Título: Festa do Chá nos trópicos
Autor: Goldfajn, Ilan
Fonte: O Globo, 18/12/2007, Opinião, p. 7

Foi a nossa Festa do Chá. Não tão dramática quanto o despejo de toneladas de chá ao mar de Boston, em 1776, na histórica revolta dos colonos americanos contra os impostos cobrados pela Grã-Bretanha. Mas foi simbólico. Uma conjunção de fatores políticos e econômicos levou o Senado brasileiro a rejeitar a renovação da Contribuição Provisória de Movimentação Financeira (CPMF). A sociedade, na sua maioria, comemorou. Numa única noite, R$40 bilhões em impostos foram (temporariamente?) reduzidos da futura carga tributária. Renovou-se a esperança de que a espiral gasta-arrecada seja interrompida e o atual bom momento da economia possa ser mantido no futuro. Será?

A reação inicial do presidente Lula indicou compreensão sobre o clima da sociedade e do que teria a perder se o trem da economia descarrilasse, a esta velocidade, neste momento. Primeiro, reafirmou o compromisso do governo com a meta de superávit primário e a estabilidade da economia. Dois dias depois, desmentiu o ministro Mantega que, intempestivamente, tinha anunciado a recriação do imposto, sob nova roupagem. Pelo jeito, era apenas mais um exemplo de outra "CPMF" conhecida dos brasileiros: as Conjecturas Precipitadas do Ministro da Fazenda.
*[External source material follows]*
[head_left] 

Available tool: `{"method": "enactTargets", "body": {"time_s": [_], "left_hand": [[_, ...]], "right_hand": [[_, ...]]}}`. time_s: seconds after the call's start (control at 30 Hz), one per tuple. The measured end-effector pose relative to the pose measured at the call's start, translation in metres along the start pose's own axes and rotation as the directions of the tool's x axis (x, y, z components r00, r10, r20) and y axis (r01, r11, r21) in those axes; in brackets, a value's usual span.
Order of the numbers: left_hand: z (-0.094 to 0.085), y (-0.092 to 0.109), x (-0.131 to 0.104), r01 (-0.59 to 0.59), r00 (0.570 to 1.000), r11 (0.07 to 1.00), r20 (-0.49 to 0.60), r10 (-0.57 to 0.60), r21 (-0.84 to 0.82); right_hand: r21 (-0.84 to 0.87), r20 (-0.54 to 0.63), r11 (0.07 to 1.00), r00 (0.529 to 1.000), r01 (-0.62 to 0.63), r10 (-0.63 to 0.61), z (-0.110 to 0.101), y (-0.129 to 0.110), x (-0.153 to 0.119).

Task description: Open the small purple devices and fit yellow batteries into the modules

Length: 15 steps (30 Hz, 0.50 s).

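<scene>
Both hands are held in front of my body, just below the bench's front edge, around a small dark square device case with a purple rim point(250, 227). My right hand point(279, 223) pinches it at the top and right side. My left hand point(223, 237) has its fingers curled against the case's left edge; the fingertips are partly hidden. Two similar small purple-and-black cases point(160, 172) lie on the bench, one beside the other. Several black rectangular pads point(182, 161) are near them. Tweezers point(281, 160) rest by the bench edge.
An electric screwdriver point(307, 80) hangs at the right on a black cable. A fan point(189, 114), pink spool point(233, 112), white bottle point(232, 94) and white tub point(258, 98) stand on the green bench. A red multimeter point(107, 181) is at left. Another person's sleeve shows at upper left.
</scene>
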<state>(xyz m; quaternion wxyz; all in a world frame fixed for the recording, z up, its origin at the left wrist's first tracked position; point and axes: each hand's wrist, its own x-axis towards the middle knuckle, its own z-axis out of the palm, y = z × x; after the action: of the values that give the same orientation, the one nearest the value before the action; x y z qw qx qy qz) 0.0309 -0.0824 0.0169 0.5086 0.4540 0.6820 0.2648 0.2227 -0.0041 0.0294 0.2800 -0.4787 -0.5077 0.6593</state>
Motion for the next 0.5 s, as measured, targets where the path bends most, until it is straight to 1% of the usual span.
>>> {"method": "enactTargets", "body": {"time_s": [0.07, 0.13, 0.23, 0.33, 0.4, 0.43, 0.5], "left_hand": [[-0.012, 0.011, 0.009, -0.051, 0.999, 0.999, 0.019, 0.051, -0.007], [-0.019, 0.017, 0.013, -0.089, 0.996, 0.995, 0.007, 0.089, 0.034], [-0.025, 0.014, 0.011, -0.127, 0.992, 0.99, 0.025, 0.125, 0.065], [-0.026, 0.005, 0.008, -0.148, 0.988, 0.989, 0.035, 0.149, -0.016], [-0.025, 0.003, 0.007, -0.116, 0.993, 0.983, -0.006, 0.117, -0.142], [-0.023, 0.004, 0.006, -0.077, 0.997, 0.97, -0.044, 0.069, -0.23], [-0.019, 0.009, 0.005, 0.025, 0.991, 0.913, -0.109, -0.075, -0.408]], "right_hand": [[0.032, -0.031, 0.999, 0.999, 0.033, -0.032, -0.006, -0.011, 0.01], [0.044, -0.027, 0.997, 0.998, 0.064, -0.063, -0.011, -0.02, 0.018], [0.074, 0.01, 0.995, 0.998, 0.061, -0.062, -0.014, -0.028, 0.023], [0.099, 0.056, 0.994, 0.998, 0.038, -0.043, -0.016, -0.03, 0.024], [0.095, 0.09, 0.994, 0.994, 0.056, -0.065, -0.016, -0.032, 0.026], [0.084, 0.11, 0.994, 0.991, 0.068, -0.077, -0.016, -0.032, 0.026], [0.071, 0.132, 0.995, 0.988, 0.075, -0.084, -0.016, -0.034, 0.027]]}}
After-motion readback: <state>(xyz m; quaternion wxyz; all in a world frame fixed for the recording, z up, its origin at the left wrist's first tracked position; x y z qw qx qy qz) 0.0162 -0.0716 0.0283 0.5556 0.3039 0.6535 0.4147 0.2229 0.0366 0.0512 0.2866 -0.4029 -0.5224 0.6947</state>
Tem ficado evidente, nas últimas décadas, que o resultado do jogo político é sempre um aumento dos gastos, a menos que o governo tenha chegado ao seu absoluto limite, por razões econômicas. No passado mais distante, a inflação abria espaço no bolso do brasileiro para o gasto correr solto. Foram necessários anos de inflação corrosiva, instabilidade econômica, décadas de crescimento perdidas e um absoluto desejo da sociedade por uma inflação menor (evidenciado pelo voto nas urnas), para que o governo interrompesse o uso da inflação como meio de financiamento dos gastos. O aumento explosivo da dívida pública foi a forma de manter a fúria gastadora do Estado por mais alguns anos. A dívida pública cresceu a tal ponto de gerar desconfiança quanto à sua sustentabilidade. Essa desconfiança exigiu uma mudança na postura fiscal: geração de superávits primários, lei de responsabilidade fiscal e acordo do governo federal com estados e municípios.

Com mais impostos (inclusive a CPMF) e instrumentos de fiscalização, a arrecadação cresceu consideravelmente, tomando o lugar da inflação e da dívida como fontes de financiamento dos gastos. A retomada do crescimento permitiu um espaço ainda maior para a arrecadação.

A situação atual é que a carga tributária cresce sem parar. É a vítima da vez do crescimento dos gastos públicos. Antes, os mais pobres (via inflação) pagavam a conta, depois, as futuras gerações (que vão pagar a dívida atual); hoje, a conta é do contribuinte. A história nos mostra que o processo só será interrompido quando esbarrar no seu limite absoluto: quando a sociedade se revoltar contra a carga tributária, quando não for possível renovar qualquer imposto. Será esse o caso evidenciado pelo fim da CPMF?

Os sinais - a não-renovação da CPMF pelo Senado, a reação positiva da sociedade e as atitudes iniciais do governo - indicam que podemos estar próximos do limite. Nesse caso, teriam se esgotado todas as possíveis fontes de financiamento: endividamento, inflação e arrecadação. Restaria adotar finalmente, após décadas, um limite rígido ao crescimento dos gastos públicos.

Em suma, a não-renovação da CPMF pelo Senado ocorreu devido a uma conjunção de fatores. Entre eles, o esgotamento do processo do forte aumento da carga tributária para financiar gastos crescentes. Podemos estar chegando ao seu limite, que culminaria na exaustão do último canal de financiamento disponível. Mantidas as aversões a inflação, dívida e carga tributária altas, a trajetória de gastos públicos teria um limite natural. Mas se devem contrabalançar essas aversões com o apelo popular ao aumento dos gastos. Teremos evidências mais claras se, de fato, atingimos o esgotamento desse processo gasta-arrecada nas próximas medidas do governo e na respectiva reação da sociedade.